Breach of Contract for Pre-Construction Development Insufficient Grounds for Developer’s Lost Profits Claim

Citadel Group Ltd. v. Washington Regional Medical Ctr., 692 F.3d 580 (7th Cir. 2012)
United States Court of Appeals, Seventh Circuit: Opinion Delivered Aug. 15, 2012

Citadel Group Limited (“Citadel”), a real estate developer with a focus on the healthcare industry, alleged that Washington Regional Medical Center (“Washington Regional”), a non-profit company that operates medical facilities, breached a contract under which Citadel would design, finance, construct, and own a medical facility while leasing back building space to Washington Regional on a long-term basis.

In its “comprehensive development proposal” to Washington Regional, Citadel included the following economic formula for determining lease rates: total project cost x the capitalization rate ÷ total square feet = average rent per square foot. Accordingly, under Citadel’s proposal, as estimated project costs increased so would Washington Regional’s lease rate. Citadel’s proposal also included a project development fee of 4% of the project costs (which would be included in the project’s budget and refunded to Washington Regional at the time of project funding).
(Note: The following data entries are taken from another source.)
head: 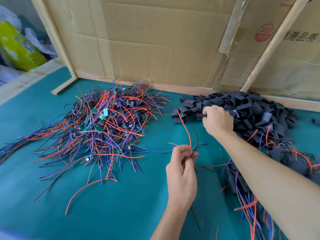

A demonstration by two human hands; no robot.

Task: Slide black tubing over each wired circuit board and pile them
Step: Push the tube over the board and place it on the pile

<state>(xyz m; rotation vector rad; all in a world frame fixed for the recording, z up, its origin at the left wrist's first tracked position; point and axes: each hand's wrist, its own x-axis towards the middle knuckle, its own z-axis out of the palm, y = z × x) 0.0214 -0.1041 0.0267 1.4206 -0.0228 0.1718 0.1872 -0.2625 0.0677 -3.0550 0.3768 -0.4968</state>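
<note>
Stock on the green table [107, 212]: bare wired boards [103, 123] heaped left, black tubing [245, 110] heaped far right, sleeved units [290, 163] piled near right. Your left hand [181, 172] pinches one unit's wires [187, 135]; the board itself is hidden. Your right hand [217, 120] curls on the tubing heap's edge: lift a single sleeve, open its mouth, and feed the gathered wires first.

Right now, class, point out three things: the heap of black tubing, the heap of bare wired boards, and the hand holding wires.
Tubing heap [256, 110], head view, middle of the heap.
Wired boards [107, 122], head view, centre of the tangle.
Left hand [181, 172], head view, back of the hand.
</note>
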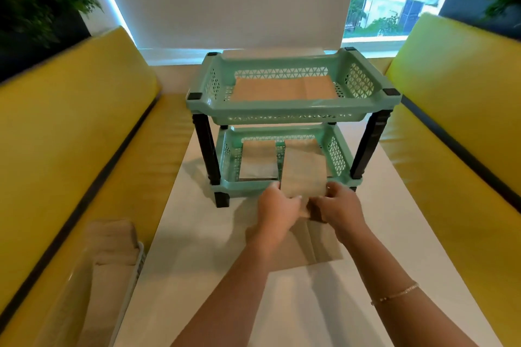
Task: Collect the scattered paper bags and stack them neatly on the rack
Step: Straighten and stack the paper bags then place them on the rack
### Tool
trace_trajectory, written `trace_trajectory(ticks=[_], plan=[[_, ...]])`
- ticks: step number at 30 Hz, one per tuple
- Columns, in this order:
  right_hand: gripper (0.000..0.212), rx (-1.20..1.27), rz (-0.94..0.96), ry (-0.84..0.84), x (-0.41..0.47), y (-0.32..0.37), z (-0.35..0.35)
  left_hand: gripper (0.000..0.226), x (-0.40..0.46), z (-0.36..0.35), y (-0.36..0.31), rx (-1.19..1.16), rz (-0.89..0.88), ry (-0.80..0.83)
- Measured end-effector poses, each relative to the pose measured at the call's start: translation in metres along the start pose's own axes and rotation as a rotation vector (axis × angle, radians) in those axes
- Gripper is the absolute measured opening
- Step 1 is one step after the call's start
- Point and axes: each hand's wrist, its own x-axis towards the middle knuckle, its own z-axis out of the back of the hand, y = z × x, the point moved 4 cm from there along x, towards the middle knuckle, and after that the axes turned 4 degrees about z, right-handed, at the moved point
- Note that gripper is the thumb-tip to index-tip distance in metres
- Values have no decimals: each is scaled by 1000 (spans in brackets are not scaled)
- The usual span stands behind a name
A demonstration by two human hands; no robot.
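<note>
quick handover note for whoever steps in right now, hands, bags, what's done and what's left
Left hand and right hand each grip the near end of a paper bag, partly slid into the right side of the lower tray.
Done: a stack of bags lies on that tray's left side; flat bags lie in the top tray.
Left: push this bag in, then rack the large bag lying on the table under the hands.

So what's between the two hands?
In the head view, a folded paper bag sits between the left hand and right hand, its far end inside the rack's lower tray.
</note>
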Motion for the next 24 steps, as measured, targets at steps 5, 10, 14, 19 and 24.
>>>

Under the proposal, Washington Regional would only be responsible for architectural and engineering fees in the event it did not execute the leases.

While the parties continued negotiating the lease terms, Washington Regional authorized Citadel to proceed with pre-construction development. As the estimates of the project costs continued to increase over time, leading to increases in the lease rate to Washington Regional, Washington Regional decided that it could save $2.46 million by completing the project internally without the use of an outside developer and terminated the relationship with Citadel. At that time, Citadel had completed the development stage of the project and was preparing to commence construction. Upon termination, the parties could not agree on “separation costs”: Citadel sought payment for all of its costs, while Washington Regional would only pay reasonable costs and fees and only if it received the architectural, engineering, and construction plans for the building.

Citadel filed suit while Washington Regional built the medical facility. In its initial complaint filed in state court, Citadel only sought to recover the costs it incurred in the pre-construction phase of the project. However, after the action was removed to federal court under diversity jurisdiction, Citadel amended its complaint to assert additional claims, including breach of contract for the lost profits it would have enjoyed had it completed the project and leased the building back to Washington Regional. The parties settled Citadel’s claim for pre-construction costs and fees and the district court granted summary judgment in favor of Washington Regional on Citadel’s breach of contract claim for lost profits.

The Seventh Circuit affirmed the district court’s dismissal finding that “[t]he evidence in the record simply [did] not support a finding that Washington Regional intended to be bound to complete the project with Citadel before the material terms of the leases had been hammered out and the leases executed,” and thus, Citadel and Washington Regional had entered into a contract only as to pre-construction development. Without a binding contract for the completion of the project, lost profits could not be awarded.